Gadarian: a survey experiment¶

This worked example is the canonical STM vignette (Roberts, Stewart & Tingley), and it carries the model-choice and experimental-effect load of the publishing workflow. The data are 341 open-ended responses from a survey experiment (Gadarian & Albertson): half of respondents were primed to feel anxious about immigration (treatment = 1), half not. The question is whether the prime changed what people wrote about.

Focus of this example

Model choice (an experiment ⟶ STM) · effect estimation by the method of composition. The randomized design means responses are independent, so no clustering is needed, unlike Poliblog. For validation and nested-data clustering see Poliblog; for corpus building see Du Bois.

Data: examples/gadarian.csv · full script: examples/stm_vignette.py

Why STM, and fit it¶

The design is a randomized experiment with a single binary covariate. We want to know how that covariate moves topic prevalence, with a valid hypothesis test. That is precisely what the Structural Topic Model is for: prevalence regressed on treatment, plus the method of composition for well-calibrated standard errors. A small K suits short responses and a handful of theoretically motivated frames.

import csv, numpy as np, topica
from topica import tokenize, stm

rows = list(csv.DictReader(open("examples/gadarian.csv")))
stop = set(open("examples/english-stoplist.txt").read().split())
docs = [tokenize(r["open.ended.response"], stopwords=stop, min_length=3) for r in rows]
treatment = np.array([int(r["treatment"]) for r in rows]).reshape(-1, 1)  # int is fine; fit casts it
print("treated:", int(treatment.sum()), "control:", int((1 - treatment).sum()))

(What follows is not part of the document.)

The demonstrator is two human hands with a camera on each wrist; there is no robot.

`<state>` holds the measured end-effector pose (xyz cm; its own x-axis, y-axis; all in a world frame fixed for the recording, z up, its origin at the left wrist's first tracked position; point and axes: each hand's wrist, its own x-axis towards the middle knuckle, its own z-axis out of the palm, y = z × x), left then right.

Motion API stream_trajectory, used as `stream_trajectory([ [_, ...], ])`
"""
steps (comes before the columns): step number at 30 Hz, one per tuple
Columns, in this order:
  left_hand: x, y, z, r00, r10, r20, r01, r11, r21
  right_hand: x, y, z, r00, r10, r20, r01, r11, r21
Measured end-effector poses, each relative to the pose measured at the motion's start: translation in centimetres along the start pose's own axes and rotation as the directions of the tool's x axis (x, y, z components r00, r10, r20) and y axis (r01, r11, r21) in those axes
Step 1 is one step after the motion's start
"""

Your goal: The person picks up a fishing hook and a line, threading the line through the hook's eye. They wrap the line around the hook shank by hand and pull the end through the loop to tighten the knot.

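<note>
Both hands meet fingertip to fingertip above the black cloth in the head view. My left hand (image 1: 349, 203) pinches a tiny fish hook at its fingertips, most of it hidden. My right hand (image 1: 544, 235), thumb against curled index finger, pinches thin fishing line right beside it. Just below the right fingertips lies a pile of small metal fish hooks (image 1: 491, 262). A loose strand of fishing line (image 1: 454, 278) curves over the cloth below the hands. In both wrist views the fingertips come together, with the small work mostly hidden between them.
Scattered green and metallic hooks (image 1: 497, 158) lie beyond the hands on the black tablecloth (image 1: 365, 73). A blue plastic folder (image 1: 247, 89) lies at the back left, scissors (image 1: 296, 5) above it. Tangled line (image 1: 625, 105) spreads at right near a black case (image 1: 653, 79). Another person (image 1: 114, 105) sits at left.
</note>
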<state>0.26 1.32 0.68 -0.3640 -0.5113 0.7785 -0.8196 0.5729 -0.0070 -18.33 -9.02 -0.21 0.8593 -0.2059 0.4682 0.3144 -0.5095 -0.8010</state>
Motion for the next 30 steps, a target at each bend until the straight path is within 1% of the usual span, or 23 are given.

model = topica.STM(num_topics=3, seed=1)
model.fit(docs, treatment, prevalence_names=["treatment"], iters=40)

treated: 171 control: 170

The three frames¶

Read the topics with both highest-probability and FREX words:

labels = stm.label_topics(model.topic_word, model.vocabulary, n=7)
for t in range(3):
    print(f"T{t}  prob: " + ", ".join(w for w, _ in labels[t]["prob"]))
    print(f"     frex: " + ", ".join(w for w, _ in labels[t]["frex"]))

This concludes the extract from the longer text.